Negotiating the Best Deal: Commercial Leases 101
By Jacqueline M. Lage
Can you review this lease for me? Even though you may not be a transactional attorney working in the areas of real property or corporate matters, you may find yourself in a situation where someone will ask you this question or maybe you will need to negotiate a lease for yourself someday. This article sets out a checklist that should be considered when negotiating a commercial lease.
Before negotiating a commercial lease, you should first determine what your client’s ultimate goals are for the lease. A few important variables to consider are:
- The size of the space in relation to the client’s business needs, e.g., availability of additional storage or a common-area space;
- The term of the lease and any renewal rights;
- The current leasing market;
- The importance of a specific space or location to the business;
- The amount the client is able to pay per month, including taxes, insurance, and operating expenses; and
- Restrictions on use, signage, assignment, and subleasing.
In a tenant-favorable market, like the one that we have currently in the United States, you generally can motivate a landlord to grant certain concessions, such as rental concessions (free rent periods or reduced rent periods), improvements (the landlord picks up the tab for any renovations or repairs), renewal rights (the client being able to add additional lease years to the overall lease term), expansion rights (the client being able to grow into adjoining spaces), and fewer tenant obligations.
Types of Leases
An understanding of basic types of leases is fundamental to effectively negotiating a commercial lease. Some of those leases include:
- Gross lease. The tenant pays a set amount of rent. The landlord is responsible for paying taxes, insurance, and operating expenses.
- Industrial modified gross lease. The landlord generally pays for property taxes and insurance for a certain year, which is called a base year. The tenant pays its proportionate share of common-area maintenance expenses, utilities, and any taxes and insurance over the base year amount.
- Triple net lease. The tenant pays rent plus its proportionate share of operating expenses (sometimes referred to as “CAM” or common-area maintenance), insurance, and taxes.

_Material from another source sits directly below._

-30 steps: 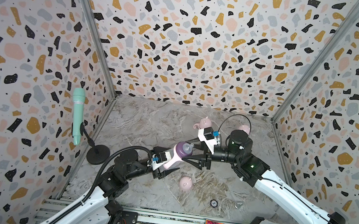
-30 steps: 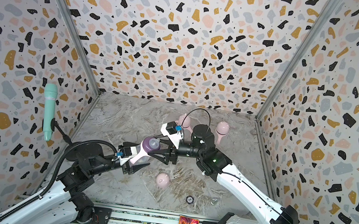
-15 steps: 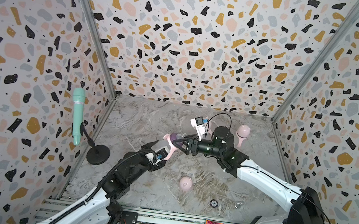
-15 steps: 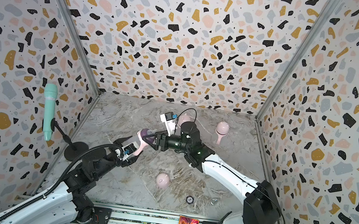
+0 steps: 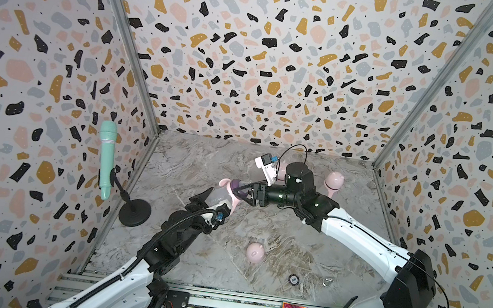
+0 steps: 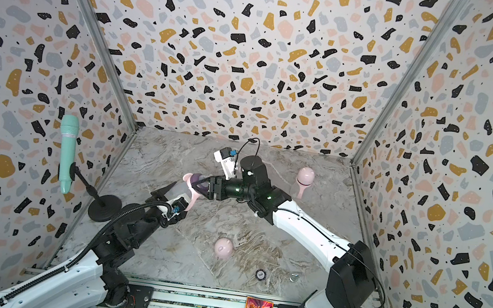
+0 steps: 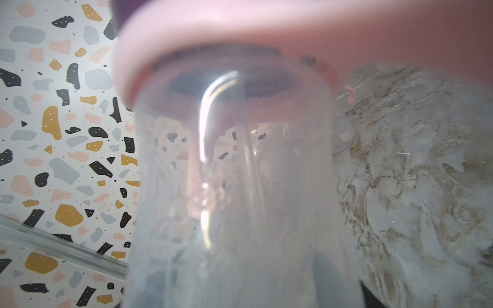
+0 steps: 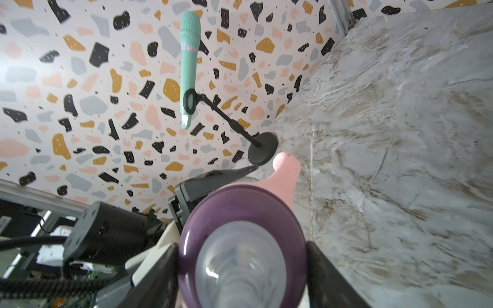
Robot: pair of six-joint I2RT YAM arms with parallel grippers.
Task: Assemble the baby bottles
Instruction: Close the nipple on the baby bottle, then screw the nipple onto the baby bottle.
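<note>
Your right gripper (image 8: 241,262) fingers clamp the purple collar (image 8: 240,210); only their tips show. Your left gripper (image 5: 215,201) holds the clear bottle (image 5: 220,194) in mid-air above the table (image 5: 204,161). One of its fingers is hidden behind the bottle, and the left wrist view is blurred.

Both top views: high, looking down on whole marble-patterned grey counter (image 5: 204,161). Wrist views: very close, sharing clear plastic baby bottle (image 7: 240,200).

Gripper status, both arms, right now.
Left gripper: closed, holding the clear bottle by its body.
Right gripper: closed on the purple collar of that bottle.
</note>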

- Retail leases. The tenant pays a set rental rate and a proportionate share of common-area expenses. The tenant may also be required to pay a percentage of its gross sales as additional rent and a percentage of property taxes.
Key Components of Leases
It is important to keep in mind that leases come in all shapes and sizes and may be negotiated in many ways to achieve a client’s goals. Some of the major areas of concern when negotiating a lease are:
- Rent. You should ensure that a tenant can afford the lease payments, especially rent escalations during the term of the lease; confirm that your client understands the total monthly obligation and what is included in that amount. You also should examine triple net leases for operating costs that are necessary to maintain your client’s space and the larger premises. In negotiating leases with a landlord, sometimes a landlord may be amenable to putting a cap on the “controllable” operating expenses. Other times, a landlord may agree to set the base year as the year in which the lease commences, and the tenant may pay any escalations over that first year.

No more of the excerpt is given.